■ **Supplied entries**:
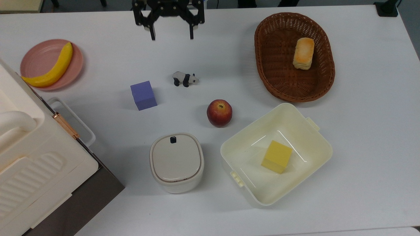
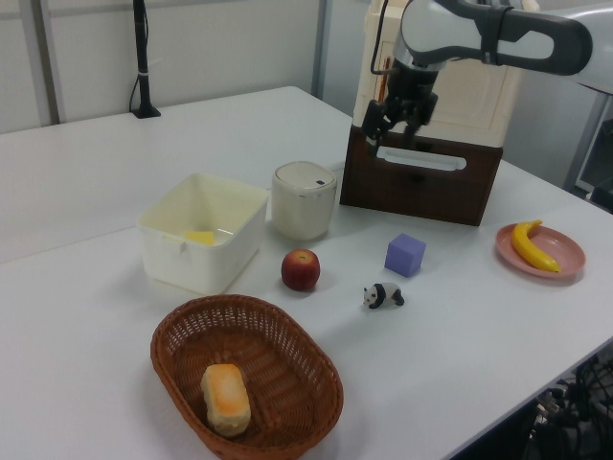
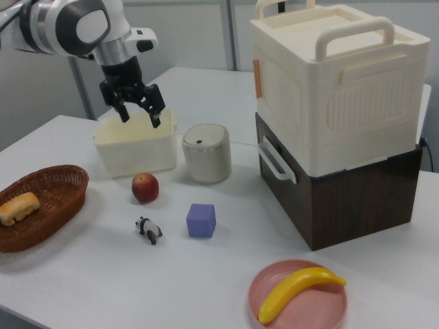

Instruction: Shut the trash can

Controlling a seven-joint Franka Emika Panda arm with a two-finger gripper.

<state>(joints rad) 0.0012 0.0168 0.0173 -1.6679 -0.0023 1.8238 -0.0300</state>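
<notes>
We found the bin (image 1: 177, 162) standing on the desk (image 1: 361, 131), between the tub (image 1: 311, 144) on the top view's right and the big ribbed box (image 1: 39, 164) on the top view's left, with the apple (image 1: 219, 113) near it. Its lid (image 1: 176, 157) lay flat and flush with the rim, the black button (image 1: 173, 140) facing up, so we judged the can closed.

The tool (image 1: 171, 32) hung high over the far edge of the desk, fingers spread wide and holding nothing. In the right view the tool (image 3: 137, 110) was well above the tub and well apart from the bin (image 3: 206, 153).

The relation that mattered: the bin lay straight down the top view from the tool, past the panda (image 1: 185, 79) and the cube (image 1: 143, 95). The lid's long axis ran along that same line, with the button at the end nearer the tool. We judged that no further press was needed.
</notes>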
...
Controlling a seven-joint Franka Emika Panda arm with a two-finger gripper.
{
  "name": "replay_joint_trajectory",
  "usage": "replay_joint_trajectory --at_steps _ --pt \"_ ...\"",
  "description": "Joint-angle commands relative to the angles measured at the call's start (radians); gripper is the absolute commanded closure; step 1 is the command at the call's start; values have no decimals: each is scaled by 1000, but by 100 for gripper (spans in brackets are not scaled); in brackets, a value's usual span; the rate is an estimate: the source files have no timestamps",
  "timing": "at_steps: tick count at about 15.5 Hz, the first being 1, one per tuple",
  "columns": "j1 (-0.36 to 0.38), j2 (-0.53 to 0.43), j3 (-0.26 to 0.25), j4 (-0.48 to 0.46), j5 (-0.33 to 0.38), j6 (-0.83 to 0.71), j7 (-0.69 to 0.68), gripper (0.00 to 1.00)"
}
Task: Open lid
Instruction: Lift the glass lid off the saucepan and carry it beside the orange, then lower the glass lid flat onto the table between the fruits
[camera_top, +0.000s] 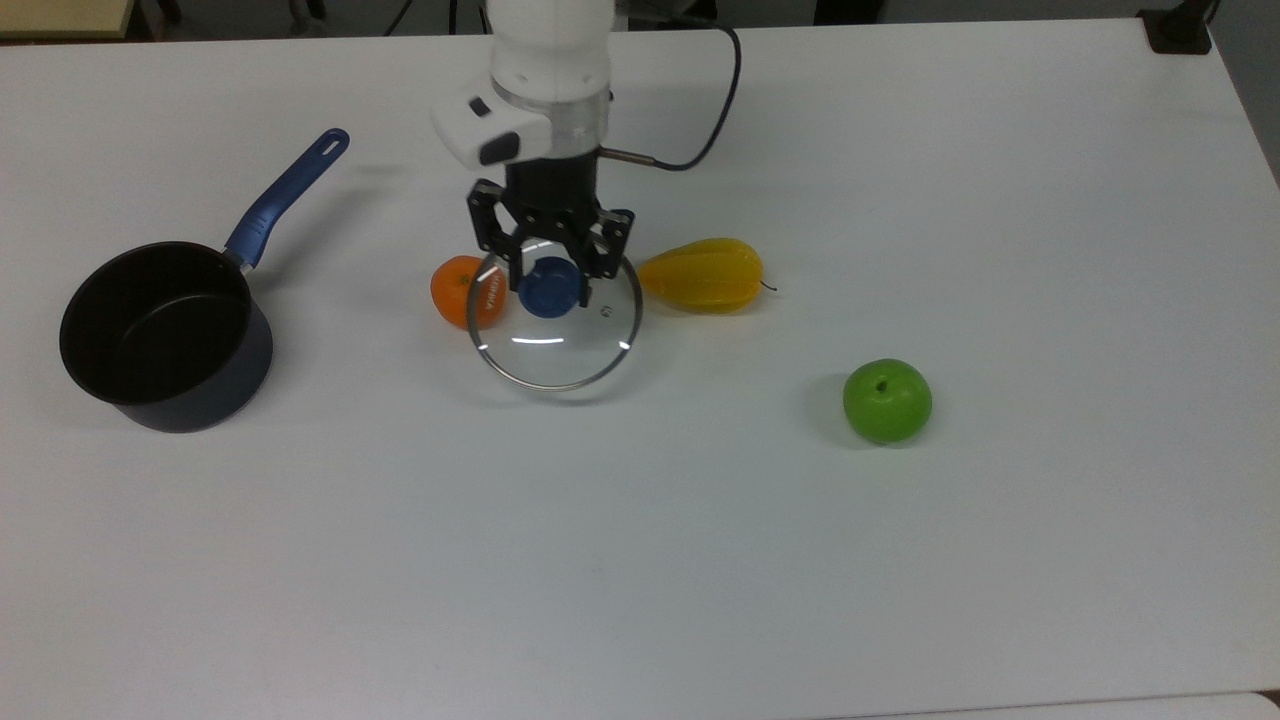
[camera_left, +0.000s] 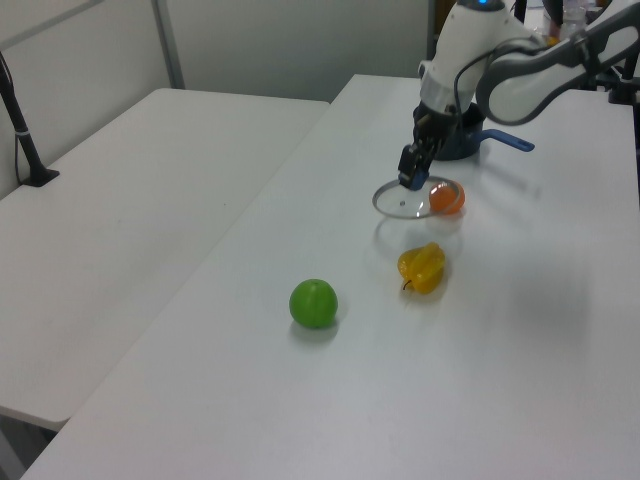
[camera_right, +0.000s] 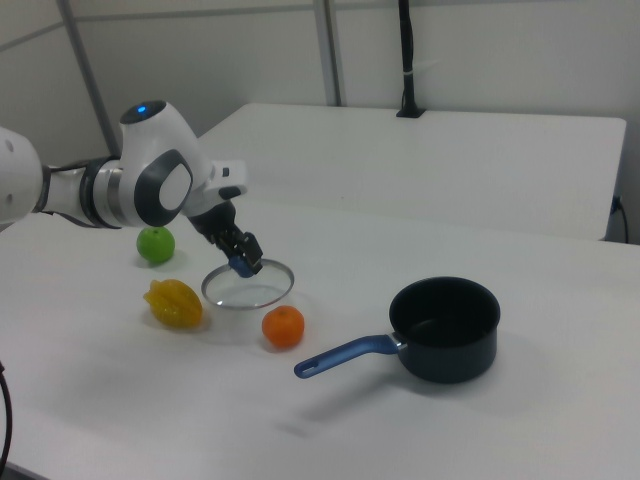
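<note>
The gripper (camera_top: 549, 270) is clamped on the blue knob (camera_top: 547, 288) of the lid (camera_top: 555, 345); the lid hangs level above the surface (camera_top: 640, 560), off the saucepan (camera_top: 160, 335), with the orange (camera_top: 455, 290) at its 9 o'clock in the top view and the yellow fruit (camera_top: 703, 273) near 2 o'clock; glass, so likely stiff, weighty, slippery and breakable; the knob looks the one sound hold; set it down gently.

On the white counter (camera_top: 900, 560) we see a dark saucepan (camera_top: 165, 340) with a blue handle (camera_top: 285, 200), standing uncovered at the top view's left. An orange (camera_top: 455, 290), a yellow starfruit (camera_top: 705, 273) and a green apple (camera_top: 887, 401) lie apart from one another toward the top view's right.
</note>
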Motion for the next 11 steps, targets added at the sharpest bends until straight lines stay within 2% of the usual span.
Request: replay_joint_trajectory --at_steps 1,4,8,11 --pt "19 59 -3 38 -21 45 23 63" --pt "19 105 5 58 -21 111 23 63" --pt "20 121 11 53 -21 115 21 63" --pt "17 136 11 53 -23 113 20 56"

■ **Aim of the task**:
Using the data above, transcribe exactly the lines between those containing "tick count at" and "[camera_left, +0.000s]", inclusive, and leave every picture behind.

■ **Response below**:
  "timing": "at_steps: tick count at about 15.5 Hz, the first being 1, one per tuple",
  "columns": "j1 (-0.36 to 0.38), j2 (-0.53 to 0.43), j3 (-0.26 to 0.25), j4 (-0.48 to 0.46), j5 (-0.33 to 0.38), j6 (-0.83 to 0.71), j7 (-0.69 to 0.68), gripper (0.00 to 1.00)"
}
Task: Open lid
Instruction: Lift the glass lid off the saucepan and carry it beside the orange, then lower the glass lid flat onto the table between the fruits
[camera_top, +0.000s] 
[camera_left, +0.000s] 

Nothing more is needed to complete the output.